Give back every record precisely.

[Data excerpts]
═══

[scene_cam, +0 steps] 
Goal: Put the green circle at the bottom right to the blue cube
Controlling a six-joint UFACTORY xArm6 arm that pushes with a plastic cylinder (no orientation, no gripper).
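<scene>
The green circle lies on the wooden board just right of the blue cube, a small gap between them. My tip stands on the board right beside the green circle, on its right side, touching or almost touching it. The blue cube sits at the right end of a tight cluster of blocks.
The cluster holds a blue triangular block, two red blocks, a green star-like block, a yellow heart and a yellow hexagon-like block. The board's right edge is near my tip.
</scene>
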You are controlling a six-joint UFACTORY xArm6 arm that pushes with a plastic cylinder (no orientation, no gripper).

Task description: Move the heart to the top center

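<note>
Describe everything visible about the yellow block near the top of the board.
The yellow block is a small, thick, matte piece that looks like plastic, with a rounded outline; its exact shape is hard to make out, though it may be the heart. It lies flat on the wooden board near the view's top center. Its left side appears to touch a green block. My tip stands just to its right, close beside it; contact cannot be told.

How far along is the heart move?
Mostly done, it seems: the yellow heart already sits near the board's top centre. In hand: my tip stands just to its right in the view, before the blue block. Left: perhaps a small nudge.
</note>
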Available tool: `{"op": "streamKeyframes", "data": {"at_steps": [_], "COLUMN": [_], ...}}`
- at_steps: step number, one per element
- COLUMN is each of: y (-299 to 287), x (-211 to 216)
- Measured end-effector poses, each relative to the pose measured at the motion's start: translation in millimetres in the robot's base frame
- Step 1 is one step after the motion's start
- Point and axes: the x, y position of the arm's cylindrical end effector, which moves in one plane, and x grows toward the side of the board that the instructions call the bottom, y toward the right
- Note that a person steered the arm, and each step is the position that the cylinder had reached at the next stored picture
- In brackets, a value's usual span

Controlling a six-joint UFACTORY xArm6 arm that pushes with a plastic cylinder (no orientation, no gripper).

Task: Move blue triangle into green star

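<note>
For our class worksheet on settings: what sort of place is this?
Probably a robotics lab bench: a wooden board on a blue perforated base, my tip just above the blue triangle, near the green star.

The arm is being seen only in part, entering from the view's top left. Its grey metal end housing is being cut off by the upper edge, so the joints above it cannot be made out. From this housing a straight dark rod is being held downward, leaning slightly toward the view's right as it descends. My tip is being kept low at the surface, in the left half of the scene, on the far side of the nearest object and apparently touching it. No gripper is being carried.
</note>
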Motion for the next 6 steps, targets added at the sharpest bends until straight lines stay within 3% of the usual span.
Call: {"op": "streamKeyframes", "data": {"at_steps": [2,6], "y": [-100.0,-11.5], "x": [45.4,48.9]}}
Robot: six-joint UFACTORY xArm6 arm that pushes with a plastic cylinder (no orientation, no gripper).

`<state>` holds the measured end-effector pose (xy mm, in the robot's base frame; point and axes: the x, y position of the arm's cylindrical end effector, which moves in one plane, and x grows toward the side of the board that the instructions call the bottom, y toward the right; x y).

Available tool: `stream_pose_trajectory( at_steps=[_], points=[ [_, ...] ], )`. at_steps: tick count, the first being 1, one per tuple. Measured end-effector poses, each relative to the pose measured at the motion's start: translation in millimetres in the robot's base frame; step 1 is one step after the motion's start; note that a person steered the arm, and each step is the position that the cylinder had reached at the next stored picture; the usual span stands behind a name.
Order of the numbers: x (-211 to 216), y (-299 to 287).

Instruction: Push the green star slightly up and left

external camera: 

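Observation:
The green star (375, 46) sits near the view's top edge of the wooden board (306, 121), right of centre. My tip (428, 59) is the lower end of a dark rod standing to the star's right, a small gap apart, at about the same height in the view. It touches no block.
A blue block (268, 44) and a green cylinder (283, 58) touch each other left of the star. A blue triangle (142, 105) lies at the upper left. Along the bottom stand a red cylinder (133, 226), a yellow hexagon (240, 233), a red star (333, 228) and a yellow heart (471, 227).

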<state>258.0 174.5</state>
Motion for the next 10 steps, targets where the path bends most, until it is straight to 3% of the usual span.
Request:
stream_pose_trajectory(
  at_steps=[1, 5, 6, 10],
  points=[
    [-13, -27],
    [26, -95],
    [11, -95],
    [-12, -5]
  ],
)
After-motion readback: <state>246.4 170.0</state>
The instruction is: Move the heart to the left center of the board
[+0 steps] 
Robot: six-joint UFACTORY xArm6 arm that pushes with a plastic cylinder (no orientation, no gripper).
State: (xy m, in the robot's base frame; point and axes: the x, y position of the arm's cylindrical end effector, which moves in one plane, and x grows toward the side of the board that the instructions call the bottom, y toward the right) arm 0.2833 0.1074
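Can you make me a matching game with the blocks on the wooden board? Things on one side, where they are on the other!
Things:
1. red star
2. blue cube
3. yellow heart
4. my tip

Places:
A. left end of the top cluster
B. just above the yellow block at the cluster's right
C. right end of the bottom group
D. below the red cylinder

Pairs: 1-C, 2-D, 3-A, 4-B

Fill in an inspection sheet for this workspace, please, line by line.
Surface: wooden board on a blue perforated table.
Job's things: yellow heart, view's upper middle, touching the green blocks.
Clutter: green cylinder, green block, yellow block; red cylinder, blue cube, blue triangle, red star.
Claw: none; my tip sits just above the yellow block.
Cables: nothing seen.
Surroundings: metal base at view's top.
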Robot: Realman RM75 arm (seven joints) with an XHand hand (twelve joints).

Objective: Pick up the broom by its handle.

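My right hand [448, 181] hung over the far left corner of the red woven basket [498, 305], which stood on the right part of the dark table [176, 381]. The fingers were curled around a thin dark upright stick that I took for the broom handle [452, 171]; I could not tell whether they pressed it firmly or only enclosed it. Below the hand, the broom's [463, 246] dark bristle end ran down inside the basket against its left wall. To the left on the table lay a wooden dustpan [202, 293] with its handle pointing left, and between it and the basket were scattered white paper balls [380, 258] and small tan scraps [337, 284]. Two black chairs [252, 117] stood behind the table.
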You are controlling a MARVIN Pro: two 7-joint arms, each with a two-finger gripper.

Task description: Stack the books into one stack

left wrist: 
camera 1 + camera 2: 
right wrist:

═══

RESPONSE TO THIS TASK:
[scene_cam, +0 steps] 
Goal: Put the green circle at the bottom right to the blue cube
Controlling a six-joint UFACTORY xArm6 arm that pushes with a plastic cylinder (no orientation, no gripper).
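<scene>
The green circle lies on the wooden board just right of the blue cube, a small gap between them. My tip stands on the board right beside the green circle, on its right side, touching or almost touching it. The blue cube sits at the right end of a tight cluster of blocks.
The cluster holds a blue triangular block, two red blocks, a green star-like block, a yellow heart and a yellow hexagon-like block. The board's right edge is near my tip.
</scene>
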You are controlling a six-joint UFACTORY xArm6 arm that pushes with a plastic cylinder (no orientation, no gripper).

Task description: Move the heart to the top center

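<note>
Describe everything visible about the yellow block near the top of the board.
The yellow block is a small, thick, matte piece that looks like plastic, with a rounded outline; its exact shape is hard to make out, though it may be the heart. It lies flat on the wooden board near the view's top center. Its left side appears to touch a green block. My tip stands just to its right, close beside it; contact cannot be told.

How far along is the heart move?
Mostly done, it seems: the yellow heart already sits near the board's top centre. In hand: my tip stands just to its right in the view, before the blue block. Left: perhaps a small nudge.
</note>
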Available tool: `{"op": "streamKeyframes", "data": {"at_steps": [_], "COLUMN": [_], ...}}`
- at_steps: step number, one per element
- COLUMN is each of: y (-299 to 287), x (-211 to 216)
- Measured end-effector poses, each relative to the pose measured at the motion's start: translation in millimetres in the robot's base frame
- Step 1 is one step after the motion's start
- Point and axes: the x, y position of the arm's cylindrical end effector, which moves in one plane, and x grows toward the side of the board that the instructions call the bottom, y toward the right
- Note that a person steered the arm, and each step is the position that the cylinder had reached at the next stored picture
- In brackets, a value's usual span

Controlling a six-joint UFACTORY xArm6 arm that pushes with a plastic cylinder (no orientation, no gripper).

Task: Move blue triangle into green star

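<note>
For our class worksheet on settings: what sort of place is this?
Probably a robotics lab bench: a wooden board on a blue perforated base, my tip just above the blue triangle, near the green star.

The arm is being seen only in part, entering from the view's top left. Its grey metal end housing is being cut off by the upper edge, so the joints above it cannot be made out. From this housing a straight dark rod is being held downward, leaning slightly toward the view's right as it descends. My tip is being kept low at the surface, in the left half of the scene, on the far side of the nearest object and apparently touching it. No gripper is being carried.
</note>
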Motion for the next 6 steps, targets added at the sharpest bends until straight lines stay within 3% of the usual span.
Call: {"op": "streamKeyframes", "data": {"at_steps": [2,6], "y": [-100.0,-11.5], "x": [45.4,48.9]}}
Robot: six-joint UFACTORY xArm6 arm that pushes with a plastic cylinder (no orientation, no gripper).

`<state>` holds the measured end-effector pose (xy mm, in the robot's base frame; point and axes: the x, y position of the arm's cylindrical end effector, which moves in one plane, and x grows toward the side of the board that the instructions call the bottom, y toward the right; x y).

Available tool: `stream_pose_trajectory( at_steps=[_], points=[ [_, ...] ], )`. at_steps: tick count, the first being 1, one per tuple. Measured end-effector poses, each relative to the pose measured at the motion's start: translation in millimetres in the robot's base frame; step 1 is one step after the motion's start; note that a person steered the arm, and each step is the position that the cylinder had reached at the next stored picture; the usual span stands behind a name.
Order of the numbers: x (-211 to 216), y (-299 to 287).

Instruction: Push the green star slightly up and left

external camera: 

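Observation:
The green star (375, 46) sits near the view's top edge of the wooden board (306, 121), right of centre. My tip (428, 59) is the lower end of a dark rod standing to the star's right, a small gap apart, at about the same height in the view. It touches no block.
A blue block (268, 44) and a green cylinder (283, 58) touch each other left of the star. A blue triangle (142, 105) lies at the upper left. Along the bottom stand a red cylinder (133, 226), a yellow hexagon (240, 233), a red star (333, 228) and a yellow heart (471, 227).
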
<state>258.0 174.5</state>
Motion for the next 10 steps, targets where the path bends most, until it is straight to 3% of the usual span.
Request:
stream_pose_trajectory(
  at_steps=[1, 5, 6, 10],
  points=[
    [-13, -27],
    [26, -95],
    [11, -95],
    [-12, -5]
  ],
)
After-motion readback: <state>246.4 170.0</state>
The instruction is: Move the heart to the left center of the board
[+0 steps] 
Robot: six-joint UFACTORY xArm6 arm that pushes with a plastic cylinder (no orientation, no gripper).
State: (xy m, in the robot's base frame; point and axes: the x, y position of the arm's cylindrical end effector, which moves in one plane, and x grows toward the side of the board that the instructions call the bottom, y toward the right) arm 0.2833 0.1074
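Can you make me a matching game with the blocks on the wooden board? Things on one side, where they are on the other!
Things:
1. red star
2. blue cube
3. yellow heart
4. my tip

Places:
A. left end of the top cluster
B. just above the yellow block at the cluster's right
C. right end of the bottom group
D. below the red cylinder

Pairs: 1-C, 2-D, 3-A, 4-B

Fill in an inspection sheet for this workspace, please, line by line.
Surface: wooden board on a blue perforated table.
Job's things: yellow heart, view's upper middle, touching the green blocks.
Clutter: green cylinder, green block, yellow block; red cylinder, blue cube, blue triangle, red star.
Claw: none; my tip sits just above the yellow block.
Cables: nothing seen.
Surroundings: metal base at view's top.
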Robot: Realman RM75 arm (seven joints) with an XHand hand (twelve joints).

Objective: Pick up the broom by its handle.

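My right hand [448, 181] hung over the far left corner of the red woven basket [498, 305], which stood on the right part of the dark table [176, 381]. The fingers were curled around a thin dark upright stick that I took for the broom handle [452, 171]; I could not tell whether they pressed it firmly or only enclosed it. Below the hand, the broom's [463, 246] dark bristle end ran down inside the basket against its left wall. To the left on the table lay a wooden dustpan [202, 293] with its handle pointing left, and between it and the basket were scattered white paper balls [380, 258] and small tan scraps [337, 284]. Two black chairs [252, 117] stood behind the table.
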You are controlling a MARVIN Pro: two 7-joint arms, each with a two-finger gripper.

Task description: Stack the books into one stack

left wrist: 
camera 1 + camera 2: 
right wrist:

There is nothing else to add to the answer.